Colorado out of first-round of federal education grant competition
The Denver Post
Colorado did not win in the first round of the federal education grant competition known as Race to the Top, the U.S. Department of Education announced this morning.
The winners are Tennessee and Delaware.
“We received many strong proposals from states all across America, but two applications stood out above all others: Delaware and Tennessee,” said Education Secretary Arne Duncan. “Both states have statewide buy-in for comprehensive plans to reform their schools. They have written new laws to support their policies. And they have demonstrated the courage, capacity, and commitment to turn their ideas into practices that can improve outcomes for students.”
Delaware will receive approximately $100 million and Tennessee $500 million to implement their comprehensive school reform plans over the next four years.
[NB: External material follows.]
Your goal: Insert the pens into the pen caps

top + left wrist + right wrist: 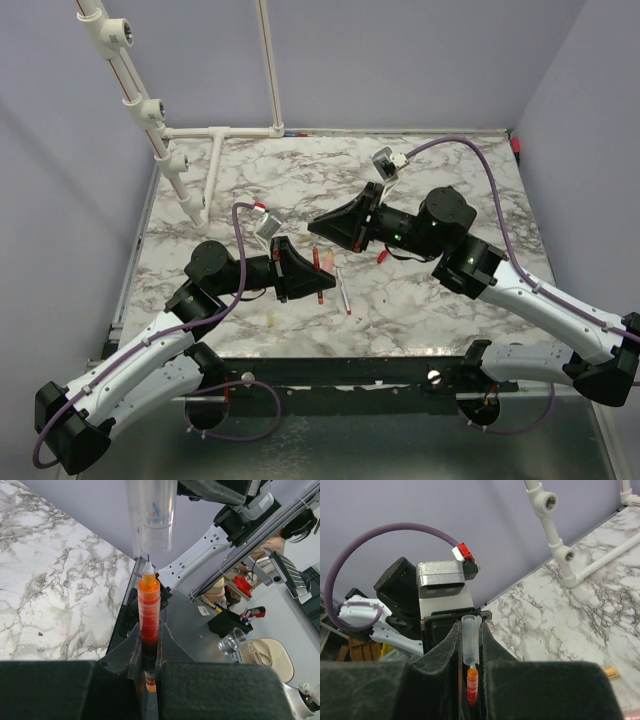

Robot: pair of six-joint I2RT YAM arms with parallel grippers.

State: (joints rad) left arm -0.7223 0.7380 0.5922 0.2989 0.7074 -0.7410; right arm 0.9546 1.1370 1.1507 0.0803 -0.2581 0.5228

Colorado was among the 16 states out of 40 and the District of Columbia tabbed as first-round finalists for a share of $4 billion in school improvement money.
Colorado applied for $377 million to augment its reform efforts, specifically to develop a cross-state data system.
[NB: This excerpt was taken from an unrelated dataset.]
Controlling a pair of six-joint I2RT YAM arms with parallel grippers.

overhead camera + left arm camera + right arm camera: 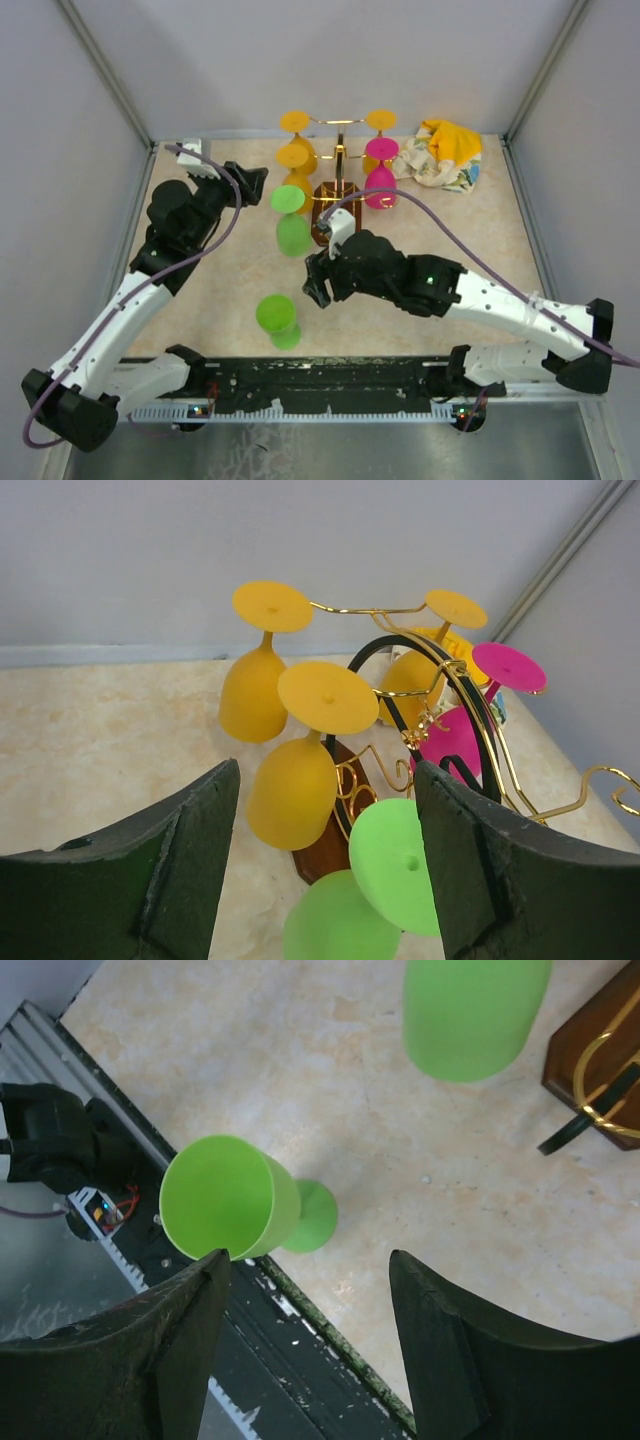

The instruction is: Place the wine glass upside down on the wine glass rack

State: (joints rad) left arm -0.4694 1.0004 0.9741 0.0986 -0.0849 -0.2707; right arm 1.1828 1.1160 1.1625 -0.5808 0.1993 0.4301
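- From above: green wine glass (277, 318) upright on the table (230, 290), near the front edge, well apart from the wine glass rack (338, 185) at the back.
- Right gripper (318, 280) near this glass; left gripper (250, 186) beside the rack.
- On the rack, hanging upside down: yellow glasses (295, 155), pink glasses (381, 185), a second green glass (291, 222).
- Left wrist: fingers (180, 860) spread wide, nothing between, facing the rack (440, 695).
- Right wrist: fingers (190, 1330) also wide apart and empty, above the upright green wine glass (230, 1200).

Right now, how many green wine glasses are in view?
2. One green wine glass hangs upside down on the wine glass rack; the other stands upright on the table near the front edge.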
The state had been a strong contender but most education experts placed Colorado’s chances as being slim to win in the first round because the state had not tackled tough issues such as teacher tenure, improving evaluation systems and removal of ineffective teachers.
The state instead formed a governor’s council to look at those issues.
“I am totally impressed they are keeping the bar high,” said Van Schoales, who is the executive director of Education Reform Now. “For Colorado, they said, ‘That’s nice, but it’s not enough.’ Because you need substance behind it.”
The U.S. Department of Education will have about $3.4 billion available for the second phase of the Race to the Top competition.
“We set a very high bar for the first phase,” Duncan said. “With $3.4 billion still available, we’re providing plenty of opportunity for all other states to develop plans and aggressively pursue reform.”
Applications for phase 2 will be due on June 1 with finalists announced in August and winners in September.
The peer reviewers who evaluated the applications awarded the highest scores to Delaware and Tennessee for their commitment to reform from key stakeholders, including elected officials, teacher’s union leaders, and business leaders.
In both states, all school districts committed to implementing Race to the Top reforms.
Delaware and Tennessee also have aggressive plans to improve teacher and principal evaluation, use data to inform instructional decisions, and turn around their lowest-performing schools. In addition, both states have put in place strong laws and policies to support their reform efforts.